From morning sickness to back pain, there are many new symptoms that come with pregnancy. Another symptom is the seemingly never-ending urge to urinate – even if you’ve just gone a few minutes prior. Pregnancy increases your urge to urinate. This can keep you up at night, especially during your third trimester.
Increased urinary frequency is an early symptom of pregnancy in women. It’s caused by an increase of the hormones progesterone and human chorionic gonadotropin. The urges tend to reduce in the second trimester. The uterus is also higher in the second trimester. This results in less pressure on your bladder.
In addition to rising hormones, your body’s fluid levels start to increase during pregnancy. This means your kidneys have to work extra hard to flush the extra fluid. The amount of urine you release will increase as well.
In the third trimester, your baby’s growing size means they’re pressing even more on your bladder. As a result, you may have to wake up several times during the night to urinate. You also may experience increased urgency to urinate due to the added pressure.
If you’re experiencing urinary frequency in pregnancy, you’ll feel the need to urinate more often. Sometimes you may go to the bathroom, but urinate very little, if at all.
Some women may also experience urinary leakage while pregnant. This leakage may occur when you:
It’s important to note that sometimes urinary frequency symptoms can indicate an underlying urinary tract infection (UTI). Women are more likely to experience UTIs during pregnancy. In addition to symptoms of urinary frequency or urgency, other UTI symptoms include:
- urine that appears cloudy
- urine that is red, pink, or concentrated
- urine that has a strong or foul smell
- a burning sensation when urinating
- pain when urinating
If you have these symptoms, tell your doctor. An untreated UTI could progress up the urinary tract and cause more serious symptoms.
Doctors can usually diagnose urinary frequency and urgency by your symptoms. Your doctor will ask how often you’re going to the restroom and how much you urinate with each trip. They may suggest keeping a journal of how often you go and how much you urinate.
Your doctor may order diagnostic tests if they’re concerned your symptoms aren’t pregnancy-related. Tests your doctor may use include:
- urinalysis: This tests the urine for infective bacteria.
- ultrasound: This test can identify any abnormalities of your bladder, kidneys, or urethra.
- bladder stress test: This test measures how much urine is leaking when you cough or bear down.
- cystoscopy: This procedure involves inserting a thin, lighted scope with a camera into the urethra to examine the bladder and urethra.
Pregnancy-related urinary frequency and urgency usually resolve after you give birth. These symptoms will often subside about six weeks after giving birth.
Your doctor may recommend strengthening your bladder muscles through exercises known as Kegels. These exercises strengthen your pelvic floor. This helps you gain better control over your urine flow, especially after giving birth.
You can perform Kegel exercises daily, ideally about three times a day. Follow these steps:
- Tighten the muscles of your pelvic floor by imagining you’re stopping the flow of urine.
- Hold the muscles for 10 seconds, or as long as you can.
- Release the contracted muscles.
- Repeat 15 times to complete a single set.
You will know you’re performing Kegel exercises correctly if no one can tell you’re doing them.

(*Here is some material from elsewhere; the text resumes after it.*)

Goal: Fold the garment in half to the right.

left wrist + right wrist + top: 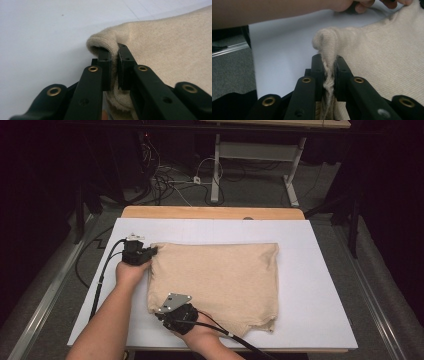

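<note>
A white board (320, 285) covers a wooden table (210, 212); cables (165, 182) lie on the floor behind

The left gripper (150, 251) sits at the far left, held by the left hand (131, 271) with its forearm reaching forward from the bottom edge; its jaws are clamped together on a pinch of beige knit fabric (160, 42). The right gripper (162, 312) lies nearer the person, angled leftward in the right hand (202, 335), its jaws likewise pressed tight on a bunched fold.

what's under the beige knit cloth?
The beige knit cloth lies on the white board. Left gripper and right gripper each pinch its left edge. Anything beneath its middle is covered.
</note>
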`<state>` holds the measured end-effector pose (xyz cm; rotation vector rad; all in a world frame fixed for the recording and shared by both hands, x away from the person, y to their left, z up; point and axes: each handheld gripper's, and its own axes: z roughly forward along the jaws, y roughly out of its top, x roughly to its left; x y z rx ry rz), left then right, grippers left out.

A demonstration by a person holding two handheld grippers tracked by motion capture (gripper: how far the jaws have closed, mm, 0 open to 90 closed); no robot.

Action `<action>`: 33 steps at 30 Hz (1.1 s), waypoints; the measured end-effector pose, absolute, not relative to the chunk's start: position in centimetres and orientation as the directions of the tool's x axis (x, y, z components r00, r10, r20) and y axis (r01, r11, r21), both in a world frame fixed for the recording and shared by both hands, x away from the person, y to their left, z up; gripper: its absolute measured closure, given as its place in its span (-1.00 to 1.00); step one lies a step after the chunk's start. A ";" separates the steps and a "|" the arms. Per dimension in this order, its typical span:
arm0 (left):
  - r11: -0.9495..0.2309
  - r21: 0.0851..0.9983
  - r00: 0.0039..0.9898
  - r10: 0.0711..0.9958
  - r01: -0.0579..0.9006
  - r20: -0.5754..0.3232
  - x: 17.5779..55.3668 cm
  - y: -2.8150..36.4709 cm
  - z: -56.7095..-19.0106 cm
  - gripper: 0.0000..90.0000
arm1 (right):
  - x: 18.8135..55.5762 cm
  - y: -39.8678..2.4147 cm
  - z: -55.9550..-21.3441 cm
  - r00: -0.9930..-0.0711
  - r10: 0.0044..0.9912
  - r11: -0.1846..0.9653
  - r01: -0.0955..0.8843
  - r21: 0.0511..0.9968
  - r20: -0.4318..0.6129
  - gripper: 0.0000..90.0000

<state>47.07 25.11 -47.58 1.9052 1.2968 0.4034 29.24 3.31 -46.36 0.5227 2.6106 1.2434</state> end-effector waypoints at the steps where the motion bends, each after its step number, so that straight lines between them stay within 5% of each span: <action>1: -0.177 0.747 0.424 0.893 0.641 -0.153 46.9 25.4 -47.5 0.81 | 29.1 3.4 -46.2 -0.919 0.394 0.575 0.223 0.787 -0.027 0.81; 13: -0.149 0.747 0.337 0.935 0.648 -0.106 43.9 29.9 -45.2 0.81 | 27.9 6.8 -44.9 -0.957 0.290 0.507 0.162 0.847 0.009 0.81; 33: -0.177 0.805 0.425 0.900 0.566 -0.101 44.4 21.7 -42.1 0.81 | 28.3 -4.3 -44.1 -0.875 0.484 0.395 0.228 0.890 0.010 0.81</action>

You may have underlying medical causes besides pregnancy that are leading to urinary frequency and urgency. If so, your doctor will treat those as they are diagnosed.
Drinking enough fluids is vital to maintaining your health and your baby’s health while pregnant. You shouldn’t cut back on what you’re drinking just to reduce your trips to the bathroom.
However, you can cut back on caffeinated beverages, which act as natural diuretics. Doctors often recommend reducing caffeine intake to avoid potential pregnancy complications.
You could also keep a journal of the times of day you use the restroom. You can then plan on going to the restroom on or before these times to reduce the likelihood of urinary leakage. Leaning forward while urinating can help you to better empty your bladder.
Performing Kegel exercises at home can also help you to continue strengthening the pelvic floor muscles. Strengthening these muscles during pregnancy can also help you prepare for labor.
Practicing regular Kegel exercises can help you to gain some control over your pelvic floor and increase urinary control. However, there aren’t many other ways to prevent urinary frequency and urgency in pregnancy. As your baby grows inside your body, you may experience these symptoms.
Pregnancy can lead to more frequent urination and sometimes a lack of control over urination. Urinary frequency goes away after childbirth for most women. You should let your doctor know if you’re still having bladder problems six weeks after having your baby.